# [What you are asked to do]
From the line containing "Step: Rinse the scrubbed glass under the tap" to the end of the records below, both included, every line should be repeated exactly; pictures should be dropped.

# [Listed records]
◆ ◆ ◆ ◆
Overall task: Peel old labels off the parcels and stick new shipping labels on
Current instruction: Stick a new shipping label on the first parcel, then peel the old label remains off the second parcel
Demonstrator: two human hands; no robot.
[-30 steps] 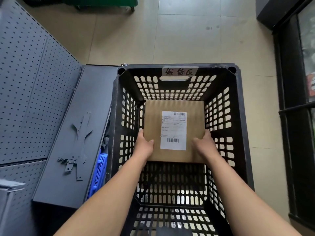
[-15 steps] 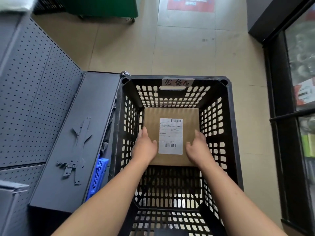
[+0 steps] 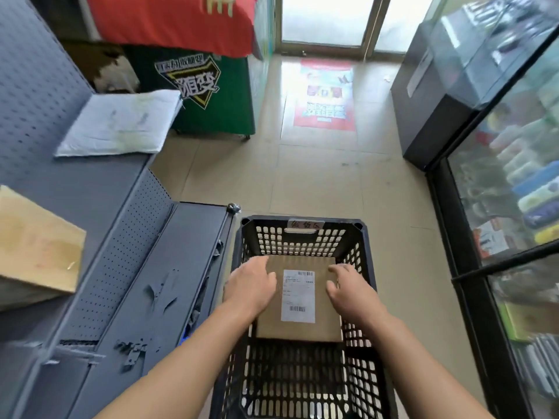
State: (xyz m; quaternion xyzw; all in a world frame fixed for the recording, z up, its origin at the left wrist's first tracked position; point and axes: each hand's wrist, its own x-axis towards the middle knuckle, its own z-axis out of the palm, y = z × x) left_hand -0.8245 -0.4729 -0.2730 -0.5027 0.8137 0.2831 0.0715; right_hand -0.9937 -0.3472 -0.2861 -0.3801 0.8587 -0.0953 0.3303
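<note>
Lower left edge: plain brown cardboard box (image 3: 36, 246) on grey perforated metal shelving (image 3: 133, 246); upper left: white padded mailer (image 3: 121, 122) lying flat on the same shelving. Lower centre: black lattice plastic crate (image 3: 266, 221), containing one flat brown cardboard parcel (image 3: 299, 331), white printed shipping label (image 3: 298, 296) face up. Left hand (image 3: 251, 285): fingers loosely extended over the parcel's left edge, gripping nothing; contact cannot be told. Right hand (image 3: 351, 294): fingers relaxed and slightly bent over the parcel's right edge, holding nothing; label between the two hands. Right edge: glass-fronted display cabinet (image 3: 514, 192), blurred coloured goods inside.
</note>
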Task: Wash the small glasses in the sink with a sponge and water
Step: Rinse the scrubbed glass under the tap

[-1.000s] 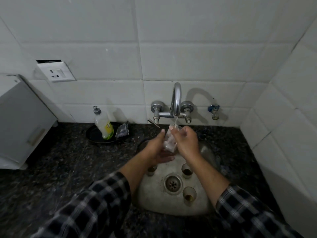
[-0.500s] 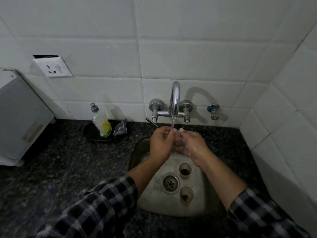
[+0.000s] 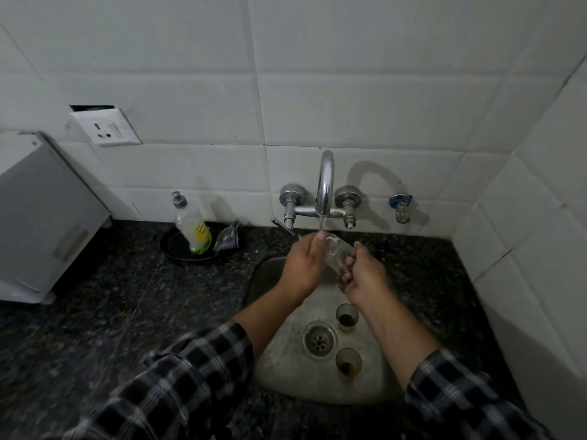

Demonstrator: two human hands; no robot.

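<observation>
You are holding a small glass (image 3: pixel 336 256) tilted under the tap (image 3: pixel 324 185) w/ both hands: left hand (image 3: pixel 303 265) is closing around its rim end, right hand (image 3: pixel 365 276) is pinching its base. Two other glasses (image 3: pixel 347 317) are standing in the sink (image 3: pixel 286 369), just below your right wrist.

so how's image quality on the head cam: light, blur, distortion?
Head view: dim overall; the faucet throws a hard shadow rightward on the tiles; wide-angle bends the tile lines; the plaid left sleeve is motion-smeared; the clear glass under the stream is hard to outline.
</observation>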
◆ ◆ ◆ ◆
# [Written response]
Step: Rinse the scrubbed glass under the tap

[-1.000s] 
[-0.500s] 
[+0.000s] 

Demonstrator: two human hands; no robot.

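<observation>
You are holding a small glass (image 3: pixel 336 256) tilted under the tap (image 3: pixel 324 185) w/ both hands: left hand (image 3: pixel 303 265) is closing around its rim end, right hand (image 3: pixel 365 276) is pinching its base. Two other glasses (image 3: pixel 347 317) are standing in the sink (image 3: pixel 286 369), just below your right wrist.

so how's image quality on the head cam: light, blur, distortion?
Head view: dim overall; the faucet throws a hard shadow rightward on the tiles; wide-angle bends the tile lines; the plaid left sleeve is motion-smeared; the clear glass under the stream is hard to outline.
</observation>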

This answer requires no further additions.